Ph. Kotler y Nancy Lee daban un precioso ejemplo de cuanto venimos diciendo en Corporate Social Responsibility. Doing the Most Good for Your Company and Your Cause. A principios de este siglo, la empresa de yogures y helados Dreyer’s decidió unirse a la ola de lazos rosas que periódicamente recuerdan a las norteamericanas la necesidad de realizarse chequeos para prevenir el cáncer de mama.
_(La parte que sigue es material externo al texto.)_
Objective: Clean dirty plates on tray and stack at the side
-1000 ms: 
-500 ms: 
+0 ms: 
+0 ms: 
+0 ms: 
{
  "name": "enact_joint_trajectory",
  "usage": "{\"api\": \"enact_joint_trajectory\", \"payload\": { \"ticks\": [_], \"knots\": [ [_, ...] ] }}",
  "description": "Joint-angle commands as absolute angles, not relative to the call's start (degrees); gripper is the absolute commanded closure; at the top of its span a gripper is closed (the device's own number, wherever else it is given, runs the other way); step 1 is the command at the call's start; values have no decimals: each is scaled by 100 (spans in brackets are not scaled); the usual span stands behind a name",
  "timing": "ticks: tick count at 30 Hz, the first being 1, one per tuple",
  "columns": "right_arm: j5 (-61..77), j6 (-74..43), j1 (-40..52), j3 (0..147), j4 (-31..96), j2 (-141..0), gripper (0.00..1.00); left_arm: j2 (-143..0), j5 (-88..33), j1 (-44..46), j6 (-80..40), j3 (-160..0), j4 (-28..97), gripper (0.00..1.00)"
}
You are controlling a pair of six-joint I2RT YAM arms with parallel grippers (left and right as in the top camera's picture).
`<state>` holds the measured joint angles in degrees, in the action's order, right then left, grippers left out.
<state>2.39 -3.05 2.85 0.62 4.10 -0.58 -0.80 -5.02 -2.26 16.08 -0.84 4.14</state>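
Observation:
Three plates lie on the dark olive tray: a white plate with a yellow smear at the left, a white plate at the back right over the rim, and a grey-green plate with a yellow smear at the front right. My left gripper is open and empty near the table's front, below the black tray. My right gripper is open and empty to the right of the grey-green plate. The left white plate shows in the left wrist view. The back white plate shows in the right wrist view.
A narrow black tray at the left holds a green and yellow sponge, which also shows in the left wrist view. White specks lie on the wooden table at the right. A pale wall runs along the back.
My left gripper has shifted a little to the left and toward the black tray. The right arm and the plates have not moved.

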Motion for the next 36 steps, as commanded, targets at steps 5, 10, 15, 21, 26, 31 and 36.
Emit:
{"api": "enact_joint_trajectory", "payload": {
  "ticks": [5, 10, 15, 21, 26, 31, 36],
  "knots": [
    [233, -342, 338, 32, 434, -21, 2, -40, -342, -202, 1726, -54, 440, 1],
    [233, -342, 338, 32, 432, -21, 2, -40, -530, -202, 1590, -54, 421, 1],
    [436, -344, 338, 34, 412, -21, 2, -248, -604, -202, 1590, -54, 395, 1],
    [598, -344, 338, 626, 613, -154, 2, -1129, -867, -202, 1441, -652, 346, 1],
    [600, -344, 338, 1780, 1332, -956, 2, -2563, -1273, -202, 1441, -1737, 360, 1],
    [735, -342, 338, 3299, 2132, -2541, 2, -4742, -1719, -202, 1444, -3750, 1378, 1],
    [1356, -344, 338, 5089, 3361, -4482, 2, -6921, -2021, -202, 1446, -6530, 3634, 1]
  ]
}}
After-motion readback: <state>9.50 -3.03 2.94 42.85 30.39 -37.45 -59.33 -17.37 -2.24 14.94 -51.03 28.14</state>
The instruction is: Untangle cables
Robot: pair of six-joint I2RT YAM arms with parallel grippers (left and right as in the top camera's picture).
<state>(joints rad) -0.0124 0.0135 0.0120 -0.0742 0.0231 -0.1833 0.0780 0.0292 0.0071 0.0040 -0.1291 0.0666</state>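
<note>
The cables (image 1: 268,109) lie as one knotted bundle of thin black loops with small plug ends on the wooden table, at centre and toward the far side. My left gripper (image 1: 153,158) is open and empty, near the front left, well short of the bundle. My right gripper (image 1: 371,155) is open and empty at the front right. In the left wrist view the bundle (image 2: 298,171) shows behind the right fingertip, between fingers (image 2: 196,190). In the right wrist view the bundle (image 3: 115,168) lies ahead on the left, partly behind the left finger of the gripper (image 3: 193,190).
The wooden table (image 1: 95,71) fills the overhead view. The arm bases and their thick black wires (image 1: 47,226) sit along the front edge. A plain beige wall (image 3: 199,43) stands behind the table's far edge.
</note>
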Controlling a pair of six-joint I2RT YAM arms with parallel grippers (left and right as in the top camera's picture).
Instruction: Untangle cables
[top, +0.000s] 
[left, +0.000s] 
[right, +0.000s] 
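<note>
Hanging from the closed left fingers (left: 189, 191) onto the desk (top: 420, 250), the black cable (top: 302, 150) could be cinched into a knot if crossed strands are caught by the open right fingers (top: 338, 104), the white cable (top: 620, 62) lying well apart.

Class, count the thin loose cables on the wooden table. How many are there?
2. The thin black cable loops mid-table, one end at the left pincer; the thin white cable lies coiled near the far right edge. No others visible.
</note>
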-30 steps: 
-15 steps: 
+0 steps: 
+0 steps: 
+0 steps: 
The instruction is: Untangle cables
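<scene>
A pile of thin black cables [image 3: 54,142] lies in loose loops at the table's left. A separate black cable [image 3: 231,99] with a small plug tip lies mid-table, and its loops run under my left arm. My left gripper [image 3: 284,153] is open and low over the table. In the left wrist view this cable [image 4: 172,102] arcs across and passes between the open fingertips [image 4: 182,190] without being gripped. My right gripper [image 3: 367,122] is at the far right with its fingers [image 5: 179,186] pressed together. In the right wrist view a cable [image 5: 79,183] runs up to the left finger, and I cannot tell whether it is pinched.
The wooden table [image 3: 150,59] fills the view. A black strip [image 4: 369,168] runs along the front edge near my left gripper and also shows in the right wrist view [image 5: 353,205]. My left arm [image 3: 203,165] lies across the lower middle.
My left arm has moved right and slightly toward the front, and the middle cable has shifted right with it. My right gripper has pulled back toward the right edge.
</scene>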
Pero Dreyer’s quería algo más que poner lacitos en las etiquetas de sus productos, así que se dirigió a la matriz misma de estas campañas, la Susan G. Komen Breast Cancer Fundation (por cierto que "Susan G. Komen" constituye una marca registrada) para encontrarse con la sorpresa de que su competidor Yoplait había firmado un contrato exclusivo con dicha fundación para figurar como “el único fabricante de yogur comprometido con la causa” de la prevención del cáncer de mama. Planteemos ahora las cuestiones que hemos ido horneando: ¿para qué quiere una fundación para la prevención del cáncer un contrato en exclusiva con un fabricante de yogures? ¿para qué quiere un fabricante de yogures un contrato en exclusiva con una fundación para la prevención del cáncer? ¿para que sus miembros coman en exclusiva yogures de su marca? ¿para que sus yogures figuren como los únicos que previenen el cáncer? ¿Siguió colocando Dreyer’s lazos rosas en las etiquetas de sus productos? ¿qué ocurriría si esta anécdota se convirtiera en un hecho de dominio público? ¿acaso no afectaría a la imagen de Dreyer’s? Obviamente, como señalan Kotler y Lee, Dreyer’s cometió un error estratégico al enrolarse en una campaña sin tener todos los datos, pero ¿qué error cometió Yoplait? Y, sin embargo, preguntemos, ¿qué intereses protegía Yoplait al firmar un contrato en exclusiva con la Susan G. Komen Breast Cancer Fundation? ¿los de la prevención del cáncer de mama? ¿no acabamos de afectar su imagen?